エンジニアのためのアート思考
最近アート思考に関する本を読み、エンジニアにも有用なんじゃないかと思い記事にしてみました。ビジネスに興味があるエンジニアに読んでいただけたら嬉しいです。
時代背景
少し前からVUCA時代と言われるように、未来の予測が困難な状況になってきています。
戦後からの高度成長期には、人々のニーズは明確でした。貧富の差は少なく、みんな一生懸命働いて豊かになりたいという時代でした。カラーテレビが発売されればどこの家も買い求め、月給の数ヶ月分のカメラを買い、家と車を所有することがステータスでした。その後、高度成長が終わり、一億総中流と言われる安定の時代がありました。
現在は、貧富の差が拡大し、ニーズも細分化されました。テレビや車を所有したいと思う人もいれば、それらを不要と思う人も多くなりました。持ち家にこだわらない人も増えました。断捨離やミニマリズムが話題になり、極力物を持たない生き方もあります。
アート思考とは?
そんな正解がない時代に、どうやって答えを見つけていけばよいのでしょうか?データを集めて分析することで答えが出るのなら、誰がやっても同じような答えがでてきます。感情や環境、歴史など、形がないものをインプットして、自分なりの変換装置を通して、新しい答えをアウトプットできる人が成果を出していくのではないか。その思考がアート思考なのです。
本の紹介
私が読んで共感した本を紹介します。末永幸歩さんの
「自分だけの答え」が見つかる 13歳からのアート思考
という本です。気になった方はぜひ読んでみてください。新たな扉が開けるかもしれません。
潜在ニーズを探る
顧客にどんなものが欲しいか聞いて作っていくプロセスからは、iPhoneは生まれないという記事を読みました。
ガラケー時代の日本で、キャリアやメーカーは顧客の要望を取り入れて素晴らしい携帯電話を作ってきました。しかし、顧客が本当に欲しいと思っていた携帯電話はiPhoneだったのです。防水でない、ワンセグが見れない、キャリア決済できない、物理キーボードがついていない、コピー&ペーストさえできないiPhone3Gの登場に衝撃を受けた方も多かったと思います。私もiPhone3Gが使いたいのでソフトバンクに乗り換えました。

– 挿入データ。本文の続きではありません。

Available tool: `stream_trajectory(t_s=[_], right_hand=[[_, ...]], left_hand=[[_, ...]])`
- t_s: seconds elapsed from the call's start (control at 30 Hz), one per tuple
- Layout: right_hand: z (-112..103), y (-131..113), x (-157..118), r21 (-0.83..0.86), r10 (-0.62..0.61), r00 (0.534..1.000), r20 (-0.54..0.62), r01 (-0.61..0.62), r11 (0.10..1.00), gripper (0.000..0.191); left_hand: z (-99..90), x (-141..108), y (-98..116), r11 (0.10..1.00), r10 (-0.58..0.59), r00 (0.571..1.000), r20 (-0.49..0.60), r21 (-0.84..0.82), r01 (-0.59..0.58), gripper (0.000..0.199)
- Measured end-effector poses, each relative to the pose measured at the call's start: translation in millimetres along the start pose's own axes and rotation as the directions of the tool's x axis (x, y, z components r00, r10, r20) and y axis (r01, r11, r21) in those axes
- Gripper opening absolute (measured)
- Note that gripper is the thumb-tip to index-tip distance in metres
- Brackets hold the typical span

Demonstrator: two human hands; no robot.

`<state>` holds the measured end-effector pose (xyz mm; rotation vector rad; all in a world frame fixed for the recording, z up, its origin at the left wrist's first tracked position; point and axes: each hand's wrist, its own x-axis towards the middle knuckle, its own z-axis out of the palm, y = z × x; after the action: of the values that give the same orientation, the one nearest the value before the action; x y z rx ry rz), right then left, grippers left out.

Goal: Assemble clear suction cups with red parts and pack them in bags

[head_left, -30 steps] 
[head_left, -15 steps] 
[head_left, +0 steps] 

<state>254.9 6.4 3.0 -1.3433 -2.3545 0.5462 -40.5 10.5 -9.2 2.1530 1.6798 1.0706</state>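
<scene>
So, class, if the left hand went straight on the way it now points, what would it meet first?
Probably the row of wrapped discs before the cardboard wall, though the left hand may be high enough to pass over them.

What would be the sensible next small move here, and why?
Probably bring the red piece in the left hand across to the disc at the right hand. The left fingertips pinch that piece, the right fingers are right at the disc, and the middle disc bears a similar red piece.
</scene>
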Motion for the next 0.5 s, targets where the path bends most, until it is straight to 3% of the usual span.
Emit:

この例から、顧客の要望を聞けば改善することはできますが、新しい商品を作るときはアート思考が必要なのではないでしょうか。
システム開発に当てはめてみると
システム開発を依頼されると、顧客の要望をヒアリングして設計・開発して納品します。要求通りに作ったので100点満点だと思います。でも、結局そのシステムをあまり使っていなかったり、不満を抱えて使っているという話を聞いたことはないでしょうか。要求通りに作ったのにおかしいですよね?
依頼者は本当に欲しいものを具体的にイメージできていないと考えると納得ができます。業務中に出てきた不満をそのまま要望として出しているだけなのです。その要望通りに作ると、多機能で分かりづらかったり、逆にこれさえできればあとはエクセルで作業できるので大丈夫と言われたりする場合があります。
だからエンジニアが必要なのです。エンジニアは細かい要望の数々をかき集めて、それらをつなぎ合わせ、全体を見渡し、無駄なものを排除し、新しい価値を創っていきます。顧客が想像しえなかった価値を創り出すのです。
エンジニアとアート思考
エンジニアとアート思考は相性が良いように思います。なぜなら、エンジニア視点をすでに持っていて、非エンジニアと違う目線で意見を言うことを期待されているので、アート思考が加わっても違和感がないからです。エンジニア視点とアート思考の相乗効果は無限の可能性があります。
まとめ
アート思考に少しでも興味が湧きましたか?指示通りのシステムを作るだけのエンジニアではつまらなくないですか?ガラケーが欲しいと言われたときに、iPhoneを作って驚かせることができるようなエンジニアになりたいものです。